TO DO
No pictures go into the output, which should consist only of the lines from the first line of the data through the line with "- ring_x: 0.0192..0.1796", copied exactly.

AVAILABLE DATA

· · · · · · ·

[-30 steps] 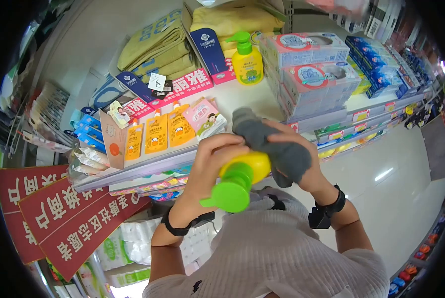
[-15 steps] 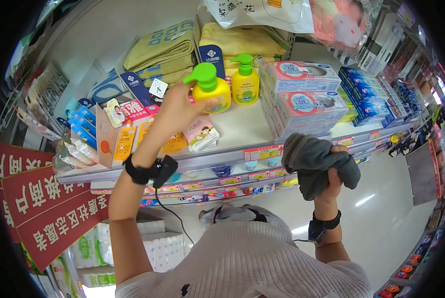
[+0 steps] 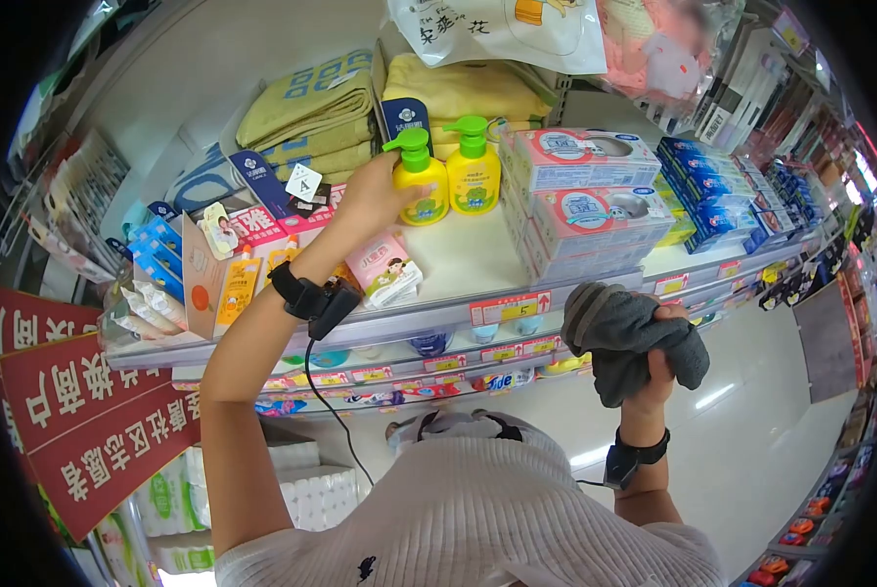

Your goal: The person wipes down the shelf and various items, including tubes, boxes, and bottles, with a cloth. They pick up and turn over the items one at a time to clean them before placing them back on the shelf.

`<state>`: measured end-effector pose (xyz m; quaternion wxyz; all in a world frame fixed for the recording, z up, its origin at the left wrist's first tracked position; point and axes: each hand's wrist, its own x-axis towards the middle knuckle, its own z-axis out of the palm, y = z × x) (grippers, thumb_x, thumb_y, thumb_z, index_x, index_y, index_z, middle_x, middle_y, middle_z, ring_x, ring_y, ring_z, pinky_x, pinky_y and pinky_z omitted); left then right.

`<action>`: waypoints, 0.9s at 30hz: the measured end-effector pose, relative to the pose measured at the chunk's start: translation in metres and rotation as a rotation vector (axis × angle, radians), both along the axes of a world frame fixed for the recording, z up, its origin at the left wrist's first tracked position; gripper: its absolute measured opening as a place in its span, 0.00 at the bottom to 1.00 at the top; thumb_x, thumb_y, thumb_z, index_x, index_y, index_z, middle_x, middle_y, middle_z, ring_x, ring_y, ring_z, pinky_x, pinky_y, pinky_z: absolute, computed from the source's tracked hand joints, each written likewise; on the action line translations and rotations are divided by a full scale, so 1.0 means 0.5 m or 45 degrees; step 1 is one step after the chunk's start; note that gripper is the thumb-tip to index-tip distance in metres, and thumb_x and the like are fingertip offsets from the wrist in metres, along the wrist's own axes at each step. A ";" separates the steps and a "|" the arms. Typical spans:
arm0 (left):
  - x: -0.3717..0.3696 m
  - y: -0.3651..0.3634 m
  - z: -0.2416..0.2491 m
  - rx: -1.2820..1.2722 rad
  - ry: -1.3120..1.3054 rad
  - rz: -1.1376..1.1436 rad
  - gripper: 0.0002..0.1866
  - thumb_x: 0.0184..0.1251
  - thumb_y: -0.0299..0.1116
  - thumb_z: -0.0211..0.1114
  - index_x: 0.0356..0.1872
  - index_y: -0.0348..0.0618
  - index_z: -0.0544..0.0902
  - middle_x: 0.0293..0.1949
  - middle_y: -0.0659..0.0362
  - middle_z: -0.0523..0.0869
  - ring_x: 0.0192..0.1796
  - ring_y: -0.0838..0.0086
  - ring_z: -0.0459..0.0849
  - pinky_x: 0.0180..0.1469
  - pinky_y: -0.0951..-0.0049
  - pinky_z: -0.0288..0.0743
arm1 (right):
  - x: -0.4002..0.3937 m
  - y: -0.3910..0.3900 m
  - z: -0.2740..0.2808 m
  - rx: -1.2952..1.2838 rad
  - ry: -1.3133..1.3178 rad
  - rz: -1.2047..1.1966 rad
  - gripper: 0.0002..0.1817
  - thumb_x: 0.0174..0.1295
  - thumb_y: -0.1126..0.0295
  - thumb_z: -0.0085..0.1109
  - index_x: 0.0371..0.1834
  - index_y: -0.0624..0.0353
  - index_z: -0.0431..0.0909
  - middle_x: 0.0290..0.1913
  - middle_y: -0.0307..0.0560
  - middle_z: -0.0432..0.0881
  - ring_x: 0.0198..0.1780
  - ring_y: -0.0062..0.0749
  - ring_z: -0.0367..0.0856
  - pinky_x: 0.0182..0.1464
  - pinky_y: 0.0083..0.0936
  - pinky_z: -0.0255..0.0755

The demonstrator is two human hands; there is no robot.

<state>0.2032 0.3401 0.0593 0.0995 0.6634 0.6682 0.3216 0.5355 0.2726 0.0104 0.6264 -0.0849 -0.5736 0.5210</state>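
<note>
My left hand (image 3: 372,201) is wrapped round a yellow pump bottle (image 3: 426,181) with a green pump top. This bottle stands upright on the white shelf (image 3: 458,249), beside a matching yellow pump bottle (image 3: 475,184) on its right. Bunched up in my right hand (image 3: 659,377) is a dark grey cloth (image 3: 626,333), held in front of the shelf's edge. A pink-and-white packet (image 3: 384,269) lies just below my left hand.
Folded yellow towels (image 3: 311,108) are stacked behind. Pink-and-white boxes (image 3: 590,210) stand right of the bottles, then blue boxes (image 3: 712,201). Orange pouches (image 3: 240,287) sit at left. A red sign (image 3: 96,421) hangs at lower left, and lower shelves hold more goods.
My left hand has brought the yellow pump bottle down and back, close against the other bottle. The grey cloth stays in my right hand, and the view has shifted slightly.
</note>
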 end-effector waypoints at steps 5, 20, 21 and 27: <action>-0.015 0.002 -0.028 0.100 -0.003 0.055 0.24 0.51 0.38 0.68 0.46 0.34 0.73 0.41 0.49 0.82 0.42 0.63 0.81 0.44 0.69 0.73 | -0.007 -0.001 -0.003 -0.014 -0.045 -0.028 0.20 0.55 0.65 0.51 0.50 0.58 0.65 0.49 0.54 0.71 0.53 0.40 0.69 0.60 0.34 0.57; 0.085 0.004 0.096 0.515 0.614 -0.381 0.18 0.54 0.29 0.61 0.47 0.38 0.74 0.49 0.52 0.75 0.53 0.58 0.72 0.55 0.64 0.66 | -0.038 0.002 -0.003 -0.152 -0.006 0.069 0.18 0.53 0.65 0.58 0.44 0.55 0.66 0.46 0.55 0.74 0.48 0.42 0.73 0.53 0.34 0.66; 0.084 0.021 0.097 0.519 0.615 -0.380 0.18 0.54 0.29 0.61 0.47 0.38 0.74 0.49 0.52 0.75 0.53 0.58 0.72 0.55 0.64 0.66 | -0.039 0.000 -0.002 -0.084 -0.020 0.038 0.18 0.53 0.64 0.59 0.44 0.56 0.67 0.45 0.55 0.74 0.48 0.42 0.74 0.52 0.35 0.66; 0.086 0.078 0.093 0.280 0.850 -0.384 0.23 0.51 0.27 0.63 0.52 0.39 0.72 0.50 0.49 0.74 0.53 0.56 0.72 0.55 0.64 0.67 | -0.014 -0.014 -0.009 0.041 0.041 0.000 0.17 0.54 0.64 0.60 0.43 0.56 0.68 0.42 0.57 0.76 0.46 0.44 0.75 0.50 0.35 0.68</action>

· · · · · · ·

ANSWER TO THIS EXERCISE
[-30 steps] 
[-15 steps] 
[+0 steps] 

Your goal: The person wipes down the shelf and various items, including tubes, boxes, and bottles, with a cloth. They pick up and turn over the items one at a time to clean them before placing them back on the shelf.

`<state>`: measured end-effector pose (xyz m; quaternion wxyz; all in a world frame fixed for the recording, z up, its origin at the left wrist's first tracked position; point and axes: each hand's wrist, its own x-axis towards the middle knuckle, its own z-axis out of the palm, y = z × x) (grippers, thumb_x, thumb_y, thumb_z, index_x, index_y, index_z, middle_x, middle_y, middle_z, ring_x, ring_y, ring_z, pinky_x, pinky_y and pinky_z omitted); left then right.

`<action>`: waypoints, 0.9s at 30hz: the measured end-effector pose, relative to the pose measured at the chunk's start: translation in metres and rotation as a rotation vector (axis × angle, radians), both along the axes of a world frame fixed for the recording, z up, its origin at the left wrist's first tracked position; gripper: its absolute measured opening as a place in its span, 0.00 at the bottom to 1.00 at the top; thumb_x, thumb_y, thumb_z, index_x, index_y, index_z, middle_x, middle_y, middle_z, ring_x, ring_y, ring_z, pinky_x, pinky_y, pinky_z: absolute, computed from the source's tracked hand joints, each written likewise; on the action line translations and rotations are divided by a full scale, so 1.0 means 0.5 m or 45 degrees; step 1 is one step after the chunk's start; note that gripper is the thumb-tip to index-tip distance in metres, and thumb_x and the like are fingertip offsets from the wrist in metres, along the wrist's own axes at each step. A ";" separates the steps and a "|" the arms. Typical spans:
arm0 (left):
  - x: -0.3717..0.3696 m
  - y: -0.3651..0.3634 m
  - z: -0.2416..0.2491 m
  - rx: -1.2820..1.2722 rad
  - ry: -1.3120..1.3054 rad
  - rz: -1.1376..1.1436 rad
  - gripper: 0.0002..0.1866
  - thumb_x: 0.0184..0.1251
  - thumb_y: -0.0299..0.1116
  - thumb_z: -0.0211..0.1114
  - index_x: 0.0356..0.1872
  - index_y: -0.0348..0.0618
  - index_z: -0.0544..0.0902
  - middle_x: 0.0293..0.1949
  - middle_y: -0.0659..0.0362
  - middle_z: -0.0523..0.0869
  - ring_x: 0.0192..0.1796

This exercise has now been completed.